In essence, an LLM Engineer is a specialized software engineer who combines expertise in LLMs, NLP, programming, and DevOps to create innovative and intelligent applications.

They are at the forefront of the AI revolution, building the next generation of software that can understand and generate human language.

What it is a ML Engineer?

ML Engineer?

A Machine Learning (ML) Engineer is a software developer who specializes in building, deploying, and maintaining machine learning systems. They bridge the gap between data science and software engineering, taking models developed by data scientists and turning them into scalable, production-ready applications.

Key responsibilities of an ML Engineer 📌
  • Model Deployment: Implementing and deploying machine learning models into production environments.
  • MLOps: Building and maintaining infrastructure for machine learning pipelines (data ingestion, model training, deployment, monitoring).
  • Scalability and Performance: Optimizing models and infrastructure for performance and scalability.
  • Data Engineering: Working with data pipelines to ensure data quality and availability.
  • Software Development: Writing production-level code for ML applications.
  • Monitoring and Maintenance: Monitoring model performance and maintaining ML systems.
  • Collaboration: Working closely with data scientists, software engineers, and other stakeholders.

Analyzing the Requirements:

Strengths:

  • Comprehensive Skill Set: The requirements cover a broad range of essential ML engineering skills, including Python, SQL, ML algorithms, GenAI, and cloud technologies.
  • Emphasis on GenAI: The focus on GenAI, especially prompt engineering and language modeling, reflects the growing importance of these technologies.
  • Production Focus: The requirement for experience owning a feature from concept to production highlights the emphasis on building production-ready systems.
  • Cloud Proficiency: The “Nice to Have” section emphasizes AWS skills, which are highly valuable in modern ML engineering.
  • Clear Communication: The emphasis on written and verbal communication is crucial for a remote and asynchronous work environment.
  • Good mixture of data science, and data engineering skills.

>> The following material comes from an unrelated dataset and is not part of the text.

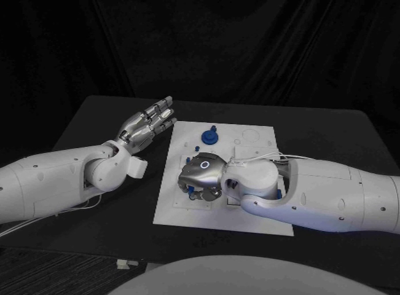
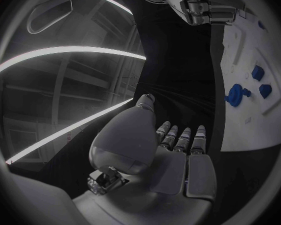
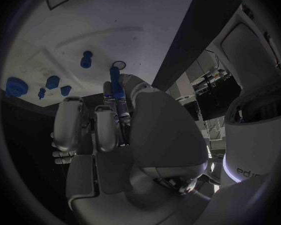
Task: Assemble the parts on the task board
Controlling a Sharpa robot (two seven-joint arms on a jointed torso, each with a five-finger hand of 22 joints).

Potential Challenges/Considerations:

  • High Expectations: The “Advanced knowledge” and “Expertise” requirements suggest a senior-level role.
  • Broad Tech Stack: The range of technologies (TensorFlow, PyTorch, AWS services) might require a significant learning curve.
  • GenAI Specialization: The strong focus on GenAI might limit the scope of work to specific types of projects.
  • Healthcare/Insurance Background: While a “Nice to Have,” a background in these industries might be preferred, potentially narrowing the candidate pool.
  • Asyncronous work environment: Asyncronous work environments require very strong communication skills.